I laughed. “I have to admit that it would be nice to have paintings of famous ancestors.”
“You mean if we had any.”
“Exactly. While the Aliaga family was building this place, our ancestors were probably putting shoes on horses and working the farm.”
He nodded and looked around. Our group had dispersed throughout various rooms in the house.
“Be honest though—would you want to live here?”
I shook my head. “No,” I said. “It’s . . . unbelievable, but it’s not really my style. And the upkeep must keep the owners awake at night.”
“I know what you mean. I mean, can you imagine how long it takes to dust this place? Christine would die.”
The TCS crew began herding us together, counting heads, and making sure everyone was accounted for. After leaving Casa Aliaga, we climbed back on the bus for the ride to the hotel.
This would become our routine over the next few weeks. While a tour like ours has advantages, the schedule is carefully predetermined, and in many places there’s little time to linger or explore on your own.
It was the night of the Super Bowl. The Tampa Bay Buccaneers were playing the Oakland Raiders, and a number of people in the tour wanted to watch it, including Micah. Because he lived in Sacramento, the Raiders were his favorite team and he’d even been to a few of the games that year. We weren’t even sure the game would be broadcast in Peru, and there was a veritable whoop on the bus when TCS confirmed that it would be. The game would be on via satellite in the bar, and would stay tuned there throughout the game; apparently, this required quite a bit of finagling by the crew of TCS; few people in Peru care about the Super Bowl, and a soccer game—which was important to Peruvians—wouldn’t be shown.
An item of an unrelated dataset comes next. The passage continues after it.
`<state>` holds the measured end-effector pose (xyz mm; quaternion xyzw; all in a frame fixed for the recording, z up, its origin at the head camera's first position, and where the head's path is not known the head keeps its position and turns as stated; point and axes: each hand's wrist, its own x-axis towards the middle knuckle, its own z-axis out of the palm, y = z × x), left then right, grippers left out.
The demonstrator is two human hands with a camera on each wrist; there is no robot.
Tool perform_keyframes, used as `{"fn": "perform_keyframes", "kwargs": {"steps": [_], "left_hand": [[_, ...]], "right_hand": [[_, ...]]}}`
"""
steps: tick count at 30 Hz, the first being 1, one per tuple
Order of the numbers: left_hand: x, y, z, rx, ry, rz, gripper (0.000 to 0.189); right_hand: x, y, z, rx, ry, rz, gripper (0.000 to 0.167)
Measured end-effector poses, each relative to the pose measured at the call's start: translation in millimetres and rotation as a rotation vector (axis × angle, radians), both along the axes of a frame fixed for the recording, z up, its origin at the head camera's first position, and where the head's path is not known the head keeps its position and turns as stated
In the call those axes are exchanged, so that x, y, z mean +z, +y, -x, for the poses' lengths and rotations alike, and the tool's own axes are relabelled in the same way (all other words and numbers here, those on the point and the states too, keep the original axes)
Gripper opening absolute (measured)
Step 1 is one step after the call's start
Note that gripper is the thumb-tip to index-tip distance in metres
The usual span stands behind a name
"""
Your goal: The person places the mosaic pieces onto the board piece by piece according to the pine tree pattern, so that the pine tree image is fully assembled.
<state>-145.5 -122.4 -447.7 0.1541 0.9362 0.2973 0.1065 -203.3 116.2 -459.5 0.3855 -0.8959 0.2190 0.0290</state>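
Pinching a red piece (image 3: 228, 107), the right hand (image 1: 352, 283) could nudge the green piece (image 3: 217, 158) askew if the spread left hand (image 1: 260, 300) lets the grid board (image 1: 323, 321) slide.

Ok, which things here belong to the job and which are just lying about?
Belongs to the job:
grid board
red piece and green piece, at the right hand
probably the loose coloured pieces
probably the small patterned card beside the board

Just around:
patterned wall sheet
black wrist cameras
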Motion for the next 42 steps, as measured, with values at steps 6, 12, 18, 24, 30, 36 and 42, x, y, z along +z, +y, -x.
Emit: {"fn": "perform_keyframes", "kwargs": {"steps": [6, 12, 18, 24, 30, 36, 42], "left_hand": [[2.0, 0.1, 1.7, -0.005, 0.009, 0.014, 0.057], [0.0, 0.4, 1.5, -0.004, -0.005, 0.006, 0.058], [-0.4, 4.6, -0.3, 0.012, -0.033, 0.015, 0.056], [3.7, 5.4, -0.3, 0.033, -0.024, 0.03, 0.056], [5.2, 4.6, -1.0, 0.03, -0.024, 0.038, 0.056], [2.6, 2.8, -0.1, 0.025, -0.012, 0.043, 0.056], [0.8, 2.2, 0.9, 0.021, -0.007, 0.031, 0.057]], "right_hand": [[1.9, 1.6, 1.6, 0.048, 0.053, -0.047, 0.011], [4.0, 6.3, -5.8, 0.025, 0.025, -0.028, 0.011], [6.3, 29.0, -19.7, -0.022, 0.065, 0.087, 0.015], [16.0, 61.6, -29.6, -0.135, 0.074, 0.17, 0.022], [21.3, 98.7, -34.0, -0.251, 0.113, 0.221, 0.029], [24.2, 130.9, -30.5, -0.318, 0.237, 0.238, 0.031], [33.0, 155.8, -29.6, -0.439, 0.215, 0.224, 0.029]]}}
Wanting a good seat, Micah and I were among the first to arrive and we began ordering traditional pregame goodies. Others gradually joined us. Half the crowd favored Tampa Bay, the other half favored Oakland, and by the time it was ready for the game to begin, the hotel bar looked like a bar in any city in the United States. There wasn’t a local anywhere near the place.
There was no pregame show; instead, roughly five minutes before the start of the game, the television flickered once or twice, and we found ourselves watching the teams lining up for the kickoff.
“See, everything we’re doing is new,” Micah said. “Be honest, who do you know who’s ever watched the Super Bowl in Lima?”
“No one,” I admitted.
“Having fun yet?”
“Having a blast,” I answered.
“You thinking about work?”
“Nope. Just thinking about the game.”
He waved a french fry at me. “Good. There’s hope for you yet.”
“Turn it up!” someone yelled from behind us. “We can’t hear in the back!”
The bartender used the remote, and the volume began to rise. With it, the familiar sounds started to register. We heard the roar of the crowd, the names of the players as they were announced in the stadium, then the coin toss. Only then did the announcers begin their commentary.
Everyone leaned forward.
“What the hell are they saying?” someone shouted.
“I don’t know,” another answered. “I think they’re announcing it in . . . Spanish.”
Of course, it made perfect sense once you thought about it.
“Spanish?”
“It’s the official language of Peru,” Micah offered. “And Spain.”
No one thought it was funny.
“I thought it was coming in on satellite,” someone grumbled. “From the States. Maybe it’s in English on another channel.”
The bartender surfed around; this was it. Spanish or nothing.